Economic analysis

Canada's not even close to getting back to normal on trade

And there's one huge factor that could derail this trade recovery



First, the good news. The world is buying more of Canada’s stuff than we’re buying stuff from the world. A lot more. New figures from Statistics Canada show the country recorded a huge trade surplus of $2.6 billion in July, the largest surplus since 2008 and far better than the $1.1 billion that economists were expecting.

Cars, trucks and auto parts were the big drivers, which is a positive sign for Ontario’s moribund manufacturing sector. What’s more, the gain in trade was accomplished even though energy exports slipped.
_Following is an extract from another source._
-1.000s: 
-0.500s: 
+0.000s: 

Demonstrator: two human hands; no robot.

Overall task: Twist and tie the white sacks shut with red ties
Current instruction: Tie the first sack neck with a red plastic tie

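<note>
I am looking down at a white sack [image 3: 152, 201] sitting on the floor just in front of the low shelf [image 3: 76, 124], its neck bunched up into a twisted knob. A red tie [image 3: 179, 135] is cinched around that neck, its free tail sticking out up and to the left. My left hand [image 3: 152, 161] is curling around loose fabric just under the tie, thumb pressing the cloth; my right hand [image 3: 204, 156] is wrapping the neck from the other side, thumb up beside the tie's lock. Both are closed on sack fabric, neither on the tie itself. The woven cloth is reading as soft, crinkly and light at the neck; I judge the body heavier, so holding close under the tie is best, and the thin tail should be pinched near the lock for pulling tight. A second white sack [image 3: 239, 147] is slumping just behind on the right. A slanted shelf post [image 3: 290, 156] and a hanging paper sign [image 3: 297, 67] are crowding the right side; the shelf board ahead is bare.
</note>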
Now here’s a reminder of how far Canada has to go before trade returns to some semblance of normalcy.


trade balance

If the trajectory of Canada’s trade balance continues as it has for the past three reported months, then Canada should be in good shape to see the economy expand nicely in the near future. As BMO Capital Markets economist Benjamin Reitzes told the Globe, “It looks as though trade is going to add more to GDP growth in the second quarter than previously expected. The rotation to more export-driven growth could finally be taking shape.”

There’s one huge factor that could derail this narrative. Remember that decline in energy exports? It reflected a drop in prices, far more than volume. Since energy now accounts for a quarter of merchandise exports, up from less than 10 per cent at the start of the last decade, a decrease in oil prices like we’ve seen in recent weeks could blow a hole in Canada’s trade balance recovery. After all, these latest trade figures date back to July. Since then oil prices have fallen close to nine per cent.

Our export picture is improving, but it will take many more months of good news to prove this trade recovery has legs.